CryptoQuant CEO Ki Young Ju stated that the biggest risk for Bitcoin may be a multi-year recession rather than sharp price declines. According to Ju, while deep pullbacks can be tolerated with the expectation of a new rise, prolonged inactivity weakens investor confidence and brings the inflow of new money into the market almost to a halt.
Warning of erosion in Bitcoin narrative
Ju argued that the approval of spot Bitcoin ETFs and increasing regulatory acceptance in the US has significantly eroded the underlying narratives of the early cryptocurrency ecosystem. According to this assessment, Bitcoin is starting to look more like a regular investment vehicle used by financial institutions, and the stories that stood out in the past have largely been exhausted.
In the same evaluation, it was stated that Bitcoin was traded more like technology stocks, rather than as a hedge against global crises. It was reported that some of the early supporters turned to other projects, and the rapid development in the field of artificial intelligence increased concerns about the long-term effects of quantum computing.
Ki Young Ju emphasized that sharp declines can be overcome by waiting, but years of market compression can erode investor confidence and paralyze new liquidity inflows.
Remarkable contradiction in on-chain data
According to CryptoQuant data, intra-blockchain activity reached record levels during a period when the price remained flat. Microtransactions under 0.01 BTC accounted for nearly 80% of total movements on the network. This rate was below half of the total transactions in 2023.
The picture that stands out in the news is that the density on the network is not due to new capital inflow, but rather to technical factors. Ju stated that this mobility within the blockchain does not support the price, and the big players continue to wait on the sidelines.
Pressure on Strategy is increasing
It was stated that the prolonged horizontal course also put pressure on large-scale investment structures. It was stated that the continuous purchasing-based approach of Strategy, headed by Michael Saylor, has become more fragile in an environment where no price increase is seen. The company’s STRC preferred shares hit their lowest level ever, falling to $85.32 and trading 13% below par value.
Strategy is viewed as a company known for its high Bitcoin presence on the balance sheet. The prolonged recession is narrowing the market premium on such instruments and straining Saylor’s capital raising mechanism, according to Ju.
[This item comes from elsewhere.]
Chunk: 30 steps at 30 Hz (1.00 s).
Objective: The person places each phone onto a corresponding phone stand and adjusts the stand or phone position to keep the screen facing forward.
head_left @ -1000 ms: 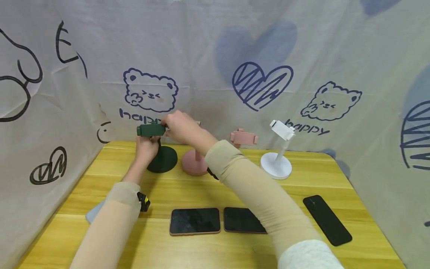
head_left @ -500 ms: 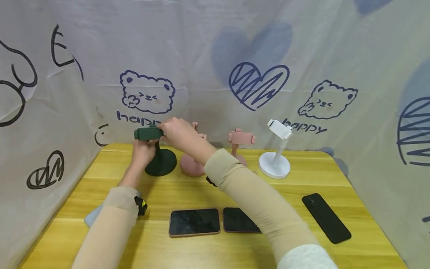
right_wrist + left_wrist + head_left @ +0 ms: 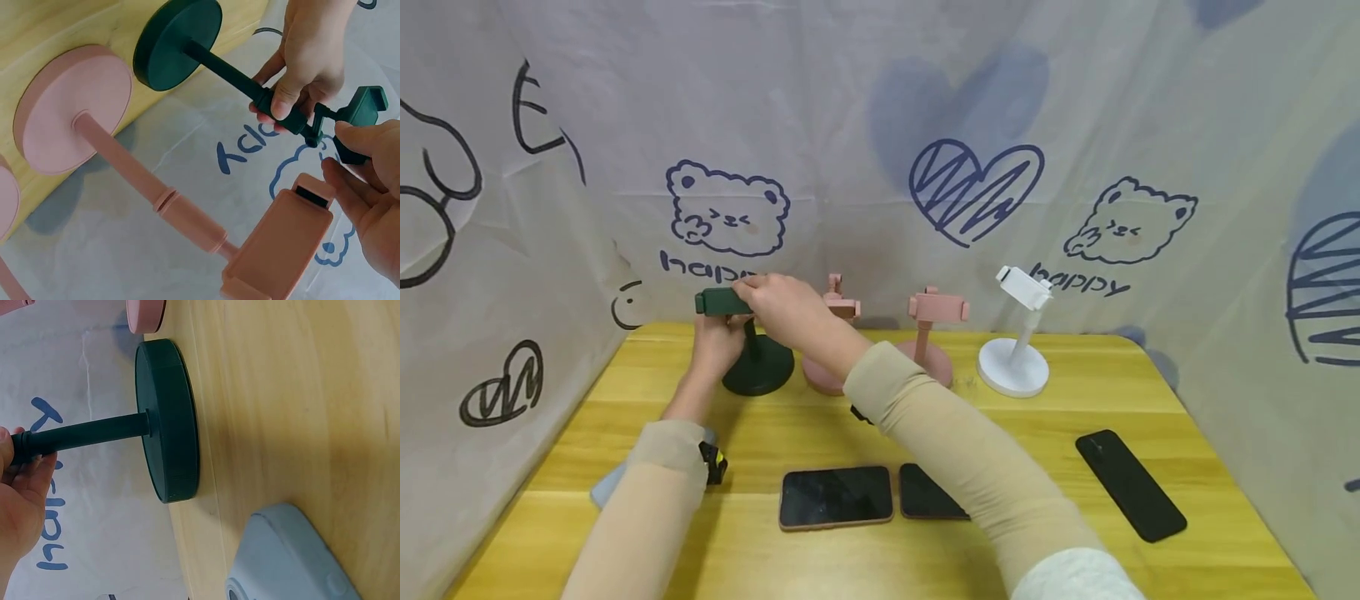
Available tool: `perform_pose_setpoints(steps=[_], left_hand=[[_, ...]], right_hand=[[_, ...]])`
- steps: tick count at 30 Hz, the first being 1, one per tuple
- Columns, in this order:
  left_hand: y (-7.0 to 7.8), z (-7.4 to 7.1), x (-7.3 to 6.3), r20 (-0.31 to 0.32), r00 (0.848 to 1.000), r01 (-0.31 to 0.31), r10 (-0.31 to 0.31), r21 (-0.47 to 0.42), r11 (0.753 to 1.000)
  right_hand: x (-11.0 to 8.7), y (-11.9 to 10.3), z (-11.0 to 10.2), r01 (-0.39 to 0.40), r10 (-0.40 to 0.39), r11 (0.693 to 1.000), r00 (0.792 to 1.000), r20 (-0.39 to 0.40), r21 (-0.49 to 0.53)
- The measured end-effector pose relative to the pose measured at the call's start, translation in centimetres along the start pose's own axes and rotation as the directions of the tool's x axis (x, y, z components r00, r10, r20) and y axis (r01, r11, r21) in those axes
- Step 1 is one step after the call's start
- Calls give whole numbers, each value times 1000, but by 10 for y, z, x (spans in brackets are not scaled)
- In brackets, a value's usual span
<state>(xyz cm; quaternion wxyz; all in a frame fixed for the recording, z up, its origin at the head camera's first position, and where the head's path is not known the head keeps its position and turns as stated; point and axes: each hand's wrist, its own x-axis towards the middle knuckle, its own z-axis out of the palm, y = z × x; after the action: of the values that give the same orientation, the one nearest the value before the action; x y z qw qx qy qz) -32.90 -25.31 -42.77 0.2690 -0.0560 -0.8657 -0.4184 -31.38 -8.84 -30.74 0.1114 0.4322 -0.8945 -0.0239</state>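
A dark green phone stand [image 3: 758, 371] rises from its round base at the back left of the table. My left hand [image 3: 715, 346] grips the top of its pole, thumb and fingers wrapped just below the hinge in the right wrist view. With thumb and fingers, my right hand [image 3: 378, 200] pinches the green phone clamp [image 3: 361, 119] at the top, covering its right end in the head view. The left wrist view shows the upright pole [image 3: 94, 434] with the left fingers at its upper end; the clamp lies outside that view.
Two pink phone stands [image 3: 938, 308] [image 3: 75, 106] and a white one [image 3: 1013, 367] stand right of the green stand. Two phones [image 3: 837, 497] [image 3: 931, 492] lie in front, a black phone [image 3: 1131, 485] at right, a light blue phone [image 3: 281, 556] by the left forearm. A printed cloth [image 3: 850, 208] hangs behind.
My right hand has come down and slightly left, covering more of the green clamp. The clamp sits a little lower in the head view, while my left hand keeps its grip on the pole.
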Motion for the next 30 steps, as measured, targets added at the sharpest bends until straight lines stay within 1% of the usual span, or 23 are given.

Ju said that his intention was not to ask Michael Saylor to save Bitcoin, but that if a new and strong narrative does not come to the market soon, Strategy may face margin call pressure and be forced to sell some of its 846,842 BTC to cover its debts.
At the heart of Ju’s assessment was the view that Bitcoin needs a simple and clear focal point to attract the new wave of liquidity. Otherwise, it was warned that a long-term loss of interest could create a more permanent pressure on the market rather than a price drop.